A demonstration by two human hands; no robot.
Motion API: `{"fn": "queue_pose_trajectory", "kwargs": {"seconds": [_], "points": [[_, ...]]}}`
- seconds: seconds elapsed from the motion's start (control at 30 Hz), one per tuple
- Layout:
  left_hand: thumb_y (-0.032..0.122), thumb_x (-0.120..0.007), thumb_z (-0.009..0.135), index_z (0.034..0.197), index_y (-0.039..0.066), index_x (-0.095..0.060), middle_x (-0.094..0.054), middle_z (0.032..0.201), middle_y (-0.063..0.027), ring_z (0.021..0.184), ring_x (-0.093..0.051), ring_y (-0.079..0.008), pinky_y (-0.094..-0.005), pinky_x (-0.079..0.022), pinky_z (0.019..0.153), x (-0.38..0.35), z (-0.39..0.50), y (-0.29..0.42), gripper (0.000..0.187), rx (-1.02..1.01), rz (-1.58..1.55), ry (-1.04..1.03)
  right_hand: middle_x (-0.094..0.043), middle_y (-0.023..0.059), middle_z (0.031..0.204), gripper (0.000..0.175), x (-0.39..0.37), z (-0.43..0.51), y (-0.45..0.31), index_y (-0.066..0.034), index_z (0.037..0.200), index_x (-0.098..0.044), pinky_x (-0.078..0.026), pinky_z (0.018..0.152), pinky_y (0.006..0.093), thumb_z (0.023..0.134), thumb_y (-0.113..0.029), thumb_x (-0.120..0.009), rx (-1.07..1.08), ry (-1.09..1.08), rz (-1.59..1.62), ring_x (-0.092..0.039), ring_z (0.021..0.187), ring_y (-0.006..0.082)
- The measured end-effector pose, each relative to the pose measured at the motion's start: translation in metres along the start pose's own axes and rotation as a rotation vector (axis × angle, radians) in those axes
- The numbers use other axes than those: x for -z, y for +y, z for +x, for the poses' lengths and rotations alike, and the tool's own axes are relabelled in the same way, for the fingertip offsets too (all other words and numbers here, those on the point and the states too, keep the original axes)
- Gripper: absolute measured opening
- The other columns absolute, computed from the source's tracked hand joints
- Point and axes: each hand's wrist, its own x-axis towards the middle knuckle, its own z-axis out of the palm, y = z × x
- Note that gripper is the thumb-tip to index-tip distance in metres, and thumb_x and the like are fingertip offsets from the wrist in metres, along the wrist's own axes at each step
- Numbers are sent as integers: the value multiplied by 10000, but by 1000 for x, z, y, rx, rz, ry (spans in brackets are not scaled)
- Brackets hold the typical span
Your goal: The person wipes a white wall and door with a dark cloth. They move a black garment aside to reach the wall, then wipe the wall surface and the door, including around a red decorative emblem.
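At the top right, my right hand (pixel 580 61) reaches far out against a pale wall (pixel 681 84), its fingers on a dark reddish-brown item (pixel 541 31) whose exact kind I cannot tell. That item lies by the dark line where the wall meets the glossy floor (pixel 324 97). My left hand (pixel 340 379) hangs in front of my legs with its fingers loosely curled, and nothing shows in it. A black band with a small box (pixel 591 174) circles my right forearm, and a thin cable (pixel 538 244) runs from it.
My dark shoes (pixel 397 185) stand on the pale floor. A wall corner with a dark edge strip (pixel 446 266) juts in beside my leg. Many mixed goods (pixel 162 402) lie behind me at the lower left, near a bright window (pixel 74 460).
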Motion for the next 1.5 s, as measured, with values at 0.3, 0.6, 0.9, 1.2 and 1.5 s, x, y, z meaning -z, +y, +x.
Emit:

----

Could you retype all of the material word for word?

__Task result__:
A demonstration by two human hands; no robot.
Motion API: `{"fn": "queue_pose_trajectory", "kwargs": {"seconds": [_], "points": [[_, ...]]}}`
- seconds: seconds elapsed from the motion's start (control at 30 Hz), one per tuple
- Layout:
  left_hand: thumb_y (-0.032..0.122), thumb_x (-0.120..0.007), thumb_z (-0.009..0.135), index_z (0.034..0.197), index_y (-0.039..0.066), index_x (-0.095..0.060), middle_x (-0.094..0.054), middle_z (0.032..0.201), middle_y (-0.063..0.027), ring_z (0.021..0.184), ring_x (-0.093..0.051), ring_y (-0.079..0.008), pinky_y (-0.094..-0.005), pinky_x (-0.079..0.022), pinky_z (0.019..0.153), x (-0.38..0.35), z (-0.39..0.50), y (-0.29..0.42), gripper (0.000..0.187), rx (-1.02..1.01), rz (-1.58..1.55), ry (-1.04..1.03)
  right_hand: middle_x (-0.094..0.043), middle_y (-0.023..0.059), middle_z (0.031..0.204), gripper (0.000..0.175), x (-0.39..0.37), z (-0.43..0.51), y (-0.45..0.31), index_y (-0.066..0.034), index_z (0.037..0.200), index_x (-0.098..0.044), pinky_x (-0.078..0.026), pinky_z (0.018..0.152), pinky_y (0.006..0.093), thumb_z (0.023..0.134), thumb_y (-0.113..0.029), thumb_x (-0.120..0.009), rx (-1.07..1.08), ry (-1.09..1.08), rz (-1.59..1.62), ring_x (-0.092..0.039), ring_z (0.021..0.187), ring_y (-0.006..0.082)
- The measured end-effector pose, each relative to the pose measured at the motion's start: translation in metres along the start pose's own axes and rotation as a rotation vector (axis × angle, radians) in those axes
- The numbers use other axes than those: x for -z, y for +y, z for +x, for the poses' lengths and rotations alike, and the tool's own axes are relabelled in the same way, for the fingertip offsets too (all other words and numbers here, those on the point and the states too, keep the original axes)
- Gripper: absolute measured opening
- The other columns absolute, computed from the source's tracked hand joints
- Point and axes: each hand's wrist, its own x-axis towards the middle knuckle, its own z-axis out of the palm, y = z × x
- Note that gripper is the thumb-tip to index-tip distance in metres, and thumb_x and the like are fingertip offsets from the wrist in metres, along the wrist's own axes at each step
- Numbers are sent as integers: the value multiplied by 10000, but by 1000 for x, z, y, rx, rz, ry (spans in brackets are not scaled)
- Brackets hold the typical span
Your goal: The person wipes a white wall and door with a dark cloth. They move a black garment aside to reach the wall, then wipe the wall surface and the door, including around a red decorative emblem.
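At the top right, my right hand (pixel 580 61) reaches far out against a pale wall (pixel 681 84), its fingers on a dark reddish-brown item (pixel 541 31) whose exact kind I cannot tell. That item lies by the dark line where the wall meets the glossy floor (pixel 324 97). My left hand (pixel 340 379) hangs in front of my legs with its fingers loosely curled, and nothing shows in it. A black band with a small box (pixel 591 174) circles my right forearm, and a thin cable (pixel 538 244) runs from it.
My dark shoes (pixel 397 185) stand on the pale floor. A wall corner with a dark edge strip (pixel 446 266) juts in beside my leg. Many mixed goods (pixel 162 402) lie behind me at the lower left, near a bright window (pixel 74 460).
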Motion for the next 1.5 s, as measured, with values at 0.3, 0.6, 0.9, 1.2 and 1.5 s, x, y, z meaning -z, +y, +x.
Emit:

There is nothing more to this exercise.